“Well, then, sleep away; devil take you!”
Many acquaintances visited Abram Petrovich, and throughout the day the door squeaked on its hinges, and bass voices were to be heard. And it seemed to Khinyakov at every sound that they were coming for him, and he buried himself the deeper in his bedclothes, and listened long to catch to whom the voice belonged. He waited and waited in agony, trembling all over his body, although there was no one in the whole world who would come to fetch him.
He had once had a wife—long ago—but she was dead. Still further back in the past he had had brothers and sisters, and still earlier—something indistinct and beautiful, which he called Mother. All these were dead, or possibly some one of them might be still alive, only so lost in the wide, wide world, that he was as though dead. And he himself would soon be dead too—he knew it. When he should get up to-day his legs would tremble and give way under him, and his hands would make uncertain strange motions—and this was death.
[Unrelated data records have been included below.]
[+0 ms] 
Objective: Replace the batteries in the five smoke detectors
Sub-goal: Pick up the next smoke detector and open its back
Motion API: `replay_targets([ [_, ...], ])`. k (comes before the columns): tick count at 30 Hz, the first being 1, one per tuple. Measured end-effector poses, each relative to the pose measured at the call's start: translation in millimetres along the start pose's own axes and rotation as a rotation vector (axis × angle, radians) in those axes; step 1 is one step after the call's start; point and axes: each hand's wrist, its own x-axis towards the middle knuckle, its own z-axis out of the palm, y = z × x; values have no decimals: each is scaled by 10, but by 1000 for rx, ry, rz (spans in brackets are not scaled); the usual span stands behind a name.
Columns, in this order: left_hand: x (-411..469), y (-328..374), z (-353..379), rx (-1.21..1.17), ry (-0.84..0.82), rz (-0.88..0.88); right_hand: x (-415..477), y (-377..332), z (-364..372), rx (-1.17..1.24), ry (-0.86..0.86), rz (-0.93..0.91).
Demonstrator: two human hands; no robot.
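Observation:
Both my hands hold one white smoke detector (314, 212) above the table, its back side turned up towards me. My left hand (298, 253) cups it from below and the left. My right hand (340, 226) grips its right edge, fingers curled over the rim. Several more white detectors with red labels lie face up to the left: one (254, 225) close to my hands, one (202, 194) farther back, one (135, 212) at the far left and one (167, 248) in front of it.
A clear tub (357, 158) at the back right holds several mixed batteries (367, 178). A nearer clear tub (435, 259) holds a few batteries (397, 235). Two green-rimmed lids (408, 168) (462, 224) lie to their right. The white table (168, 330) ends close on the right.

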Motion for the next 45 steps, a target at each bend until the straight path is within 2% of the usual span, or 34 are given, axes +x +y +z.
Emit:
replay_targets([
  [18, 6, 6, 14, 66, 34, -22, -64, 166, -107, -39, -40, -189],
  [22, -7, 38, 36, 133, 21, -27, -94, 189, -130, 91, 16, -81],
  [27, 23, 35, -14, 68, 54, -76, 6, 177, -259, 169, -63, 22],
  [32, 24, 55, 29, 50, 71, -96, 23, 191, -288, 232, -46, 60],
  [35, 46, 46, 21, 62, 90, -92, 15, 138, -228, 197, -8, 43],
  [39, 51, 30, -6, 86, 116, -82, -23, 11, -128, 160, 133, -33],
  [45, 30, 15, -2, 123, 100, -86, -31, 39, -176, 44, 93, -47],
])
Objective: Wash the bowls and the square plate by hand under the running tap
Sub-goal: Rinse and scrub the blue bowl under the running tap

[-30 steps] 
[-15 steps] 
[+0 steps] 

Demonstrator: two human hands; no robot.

But meanwhile he must need live, and that is such a serious task for a man who has neither money, health, nor will, that Khinyakov was seized with despair. He threw off his blanket, clasped his hands, and breathed out into the void such prolonged groans, that they seemed to proceed from a thousand suffering breasts, therefore was it that they were so full, brimming over with insupportable torture.
“Open, you devil!” cried Dunyasha from the other side of the door, pounding it with her fists. “Or I’ll break the door down!”
Trembling with tottering steps, Khinyakov reached the door, opened it, and quickly lay down again, nay almost fell, on his bed. Dunyasha, already befrizzled and bepowdered, sat down at his side, shoving him against the wall, and, crossing her legs, said with an air of importance:
“I have brought you news. Katya expired yesterday?”
“What Katya?” asked Khinyakov, using his tongue clumsily and uncertainly, as though it did not belong to him.
“Come, now, you can’t have forgotten!” laughed Dunyasha. “The Katya who used to live here. How can you have forgotten her, when she has been gone only a week?”
“Died?”
“Why, of course died, as all die.” Dunyasha moistened the tip of her little finger and wiped the powder from her thin eye-lashes.